(Collected data)
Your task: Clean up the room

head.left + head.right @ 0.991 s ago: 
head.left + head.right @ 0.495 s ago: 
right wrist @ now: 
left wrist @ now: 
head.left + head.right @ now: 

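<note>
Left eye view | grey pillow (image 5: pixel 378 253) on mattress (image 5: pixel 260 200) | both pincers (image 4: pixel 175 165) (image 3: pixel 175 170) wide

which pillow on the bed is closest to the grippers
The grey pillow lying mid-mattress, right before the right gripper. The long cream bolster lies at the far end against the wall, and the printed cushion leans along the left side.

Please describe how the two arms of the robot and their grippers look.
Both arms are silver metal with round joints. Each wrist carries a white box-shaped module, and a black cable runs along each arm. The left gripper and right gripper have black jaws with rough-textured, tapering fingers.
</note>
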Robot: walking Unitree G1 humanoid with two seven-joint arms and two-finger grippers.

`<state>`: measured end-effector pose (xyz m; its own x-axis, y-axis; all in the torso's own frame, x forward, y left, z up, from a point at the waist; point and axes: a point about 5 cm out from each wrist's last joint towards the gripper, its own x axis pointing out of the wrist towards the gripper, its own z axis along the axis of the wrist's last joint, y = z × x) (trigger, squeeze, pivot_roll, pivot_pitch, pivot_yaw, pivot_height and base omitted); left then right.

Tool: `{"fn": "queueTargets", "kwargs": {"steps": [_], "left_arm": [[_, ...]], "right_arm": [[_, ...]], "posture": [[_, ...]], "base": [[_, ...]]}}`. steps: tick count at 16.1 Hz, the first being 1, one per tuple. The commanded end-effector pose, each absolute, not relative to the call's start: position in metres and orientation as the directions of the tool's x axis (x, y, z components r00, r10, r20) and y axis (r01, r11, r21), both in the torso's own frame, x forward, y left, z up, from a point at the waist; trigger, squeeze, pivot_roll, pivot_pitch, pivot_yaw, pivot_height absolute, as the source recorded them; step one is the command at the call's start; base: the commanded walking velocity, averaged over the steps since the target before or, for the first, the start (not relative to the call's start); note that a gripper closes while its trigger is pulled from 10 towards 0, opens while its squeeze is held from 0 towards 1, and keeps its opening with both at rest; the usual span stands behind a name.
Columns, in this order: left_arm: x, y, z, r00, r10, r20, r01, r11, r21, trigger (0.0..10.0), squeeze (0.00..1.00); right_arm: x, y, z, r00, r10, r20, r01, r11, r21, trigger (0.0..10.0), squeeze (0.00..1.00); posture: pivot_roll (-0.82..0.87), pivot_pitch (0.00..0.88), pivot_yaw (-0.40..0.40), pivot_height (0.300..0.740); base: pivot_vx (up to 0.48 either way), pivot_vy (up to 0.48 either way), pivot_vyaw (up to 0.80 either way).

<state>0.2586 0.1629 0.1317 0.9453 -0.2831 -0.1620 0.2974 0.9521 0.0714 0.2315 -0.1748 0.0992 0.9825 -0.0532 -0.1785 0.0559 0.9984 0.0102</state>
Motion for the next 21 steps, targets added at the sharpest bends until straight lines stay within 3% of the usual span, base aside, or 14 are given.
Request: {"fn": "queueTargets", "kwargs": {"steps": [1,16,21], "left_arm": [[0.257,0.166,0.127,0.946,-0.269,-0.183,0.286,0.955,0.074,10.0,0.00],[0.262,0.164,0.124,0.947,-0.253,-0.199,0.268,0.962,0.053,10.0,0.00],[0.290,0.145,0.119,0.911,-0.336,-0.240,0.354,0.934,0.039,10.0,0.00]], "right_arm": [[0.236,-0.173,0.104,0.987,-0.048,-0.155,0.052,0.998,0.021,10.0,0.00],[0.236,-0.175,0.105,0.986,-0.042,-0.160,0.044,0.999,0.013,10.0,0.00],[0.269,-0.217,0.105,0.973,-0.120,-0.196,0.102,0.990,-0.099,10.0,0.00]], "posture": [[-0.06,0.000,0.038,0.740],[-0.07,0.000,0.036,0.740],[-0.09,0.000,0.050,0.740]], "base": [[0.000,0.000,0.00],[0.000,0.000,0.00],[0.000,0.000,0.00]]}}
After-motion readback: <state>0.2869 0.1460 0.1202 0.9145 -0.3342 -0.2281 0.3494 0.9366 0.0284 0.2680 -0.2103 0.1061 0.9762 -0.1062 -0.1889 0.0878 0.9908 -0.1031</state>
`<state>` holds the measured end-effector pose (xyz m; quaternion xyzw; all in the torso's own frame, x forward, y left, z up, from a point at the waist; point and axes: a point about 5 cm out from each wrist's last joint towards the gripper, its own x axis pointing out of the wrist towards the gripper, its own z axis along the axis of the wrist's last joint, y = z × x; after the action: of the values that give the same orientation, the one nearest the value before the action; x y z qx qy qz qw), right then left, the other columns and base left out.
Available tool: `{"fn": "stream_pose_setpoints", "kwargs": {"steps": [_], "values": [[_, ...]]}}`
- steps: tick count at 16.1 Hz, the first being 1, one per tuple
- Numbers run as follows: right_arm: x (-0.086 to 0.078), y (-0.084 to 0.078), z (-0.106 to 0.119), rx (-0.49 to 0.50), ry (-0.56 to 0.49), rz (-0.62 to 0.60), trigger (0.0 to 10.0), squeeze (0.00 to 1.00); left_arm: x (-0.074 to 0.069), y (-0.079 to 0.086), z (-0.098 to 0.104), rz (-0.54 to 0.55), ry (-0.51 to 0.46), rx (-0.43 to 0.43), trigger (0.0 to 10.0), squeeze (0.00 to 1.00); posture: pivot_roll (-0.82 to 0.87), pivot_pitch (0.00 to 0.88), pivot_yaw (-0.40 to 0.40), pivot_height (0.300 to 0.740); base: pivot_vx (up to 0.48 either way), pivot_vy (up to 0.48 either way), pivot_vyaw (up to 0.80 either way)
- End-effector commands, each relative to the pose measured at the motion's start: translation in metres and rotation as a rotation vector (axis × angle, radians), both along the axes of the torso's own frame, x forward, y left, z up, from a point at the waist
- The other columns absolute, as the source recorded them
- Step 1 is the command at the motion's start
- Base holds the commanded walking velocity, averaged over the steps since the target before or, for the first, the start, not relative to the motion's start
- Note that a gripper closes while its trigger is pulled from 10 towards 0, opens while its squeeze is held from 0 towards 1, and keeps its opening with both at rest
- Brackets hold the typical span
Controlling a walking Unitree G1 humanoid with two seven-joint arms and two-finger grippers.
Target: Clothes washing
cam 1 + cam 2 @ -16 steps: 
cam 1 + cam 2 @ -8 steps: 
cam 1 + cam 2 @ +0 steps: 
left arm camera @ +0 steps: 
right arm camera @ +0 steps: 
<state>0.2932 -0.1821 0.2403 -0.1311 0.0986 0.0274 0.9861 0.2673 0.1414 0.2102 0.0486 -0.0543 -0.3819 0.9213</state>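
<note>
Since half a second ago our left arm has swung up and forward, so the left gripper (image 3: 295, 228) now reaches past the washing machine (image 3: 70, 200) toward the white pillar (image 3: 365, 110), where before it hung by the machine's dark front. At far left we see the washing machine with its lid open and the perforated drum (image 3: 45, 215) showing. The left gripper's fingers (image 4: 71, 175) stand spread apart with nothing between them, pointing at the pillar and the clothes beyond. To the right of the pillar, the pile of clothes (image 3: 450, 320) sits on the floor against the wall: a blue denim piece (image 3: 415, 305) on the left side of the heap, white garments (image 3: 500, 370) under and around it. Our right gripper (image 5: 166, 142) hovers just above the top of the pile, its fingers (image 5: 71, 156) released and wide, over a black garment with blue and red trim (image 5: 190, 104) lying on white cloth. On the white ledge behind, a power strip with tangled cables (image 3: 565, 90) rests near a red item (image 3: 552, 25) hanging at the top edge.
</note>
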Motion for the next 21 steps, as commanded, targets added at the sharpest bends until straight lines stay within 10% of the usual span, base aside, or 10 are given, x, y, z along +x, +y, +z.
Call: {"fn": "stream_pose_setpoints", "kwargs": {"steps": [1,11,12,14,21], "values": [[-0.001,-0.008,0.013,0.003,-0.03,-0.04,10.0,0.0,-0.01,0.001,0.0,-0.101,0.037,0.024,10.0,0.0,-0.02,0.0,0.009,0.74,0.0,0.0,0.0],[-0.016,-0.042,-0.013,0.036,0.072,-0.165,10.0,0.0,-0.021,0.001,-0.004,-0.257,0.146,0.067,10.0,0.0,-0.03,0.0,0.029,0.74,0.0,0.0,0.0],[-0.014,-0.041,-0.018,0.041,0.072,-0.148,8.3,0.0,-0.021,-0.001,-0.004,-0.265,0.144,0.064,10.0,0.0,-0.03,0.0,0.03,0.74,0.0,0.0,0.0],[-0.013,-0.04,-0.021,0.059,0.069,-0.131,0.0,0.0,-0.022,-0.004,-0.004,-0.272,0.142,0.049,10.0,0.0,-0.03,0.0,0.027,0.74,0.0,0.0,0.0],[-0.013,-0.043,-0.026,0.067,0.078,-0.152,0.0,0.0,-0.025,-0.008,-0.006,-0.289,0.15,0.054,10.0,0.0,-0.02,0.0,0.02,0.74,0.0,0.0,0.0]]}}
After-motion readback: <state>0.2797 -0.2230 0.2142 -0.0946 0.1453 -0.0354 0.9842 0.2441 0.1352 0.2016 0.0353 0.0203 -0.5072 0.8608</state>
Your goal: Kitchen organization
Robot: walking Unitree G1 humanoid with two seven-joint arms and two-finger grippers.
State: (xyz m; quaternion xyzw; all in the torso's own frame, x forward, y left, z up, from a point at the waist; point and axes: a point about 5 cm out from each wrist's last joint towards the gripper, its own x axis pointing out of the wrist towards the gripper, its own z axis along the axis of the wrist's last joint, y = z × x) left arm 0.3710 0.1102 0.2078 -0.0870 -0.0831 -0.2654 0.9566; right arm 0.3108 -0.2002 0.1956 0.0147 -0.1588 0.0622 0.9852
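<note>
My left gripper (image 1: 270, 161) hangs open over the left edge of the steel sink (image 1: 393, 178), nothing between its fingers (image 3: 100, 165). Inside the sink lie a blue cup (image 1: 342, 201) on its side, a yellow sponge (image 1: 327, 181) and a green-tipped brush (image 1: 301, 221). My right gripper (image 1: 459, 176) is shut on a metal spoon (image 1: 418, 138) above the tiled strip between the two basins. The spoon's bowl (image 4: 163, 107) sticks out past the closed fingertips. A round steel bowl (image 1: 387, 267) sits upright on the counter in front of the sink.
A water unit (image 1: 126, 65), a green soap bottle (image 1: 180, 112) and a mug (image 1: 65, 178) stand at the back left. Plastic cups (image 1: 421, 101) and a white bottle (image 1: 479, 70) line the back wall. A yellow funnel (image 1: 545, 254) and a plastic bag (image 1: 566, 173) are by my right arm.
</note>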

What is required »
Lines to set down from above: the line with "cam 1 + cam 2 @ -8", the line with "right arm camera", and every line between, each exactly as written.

Answer to the exercise »
cam 1 + cam 2 @ -8 steps: 
cam 1 + cam 2 @ +0 steps: 
left arm camera @ +0 steps: 
right arm camera @ +0 steps: 

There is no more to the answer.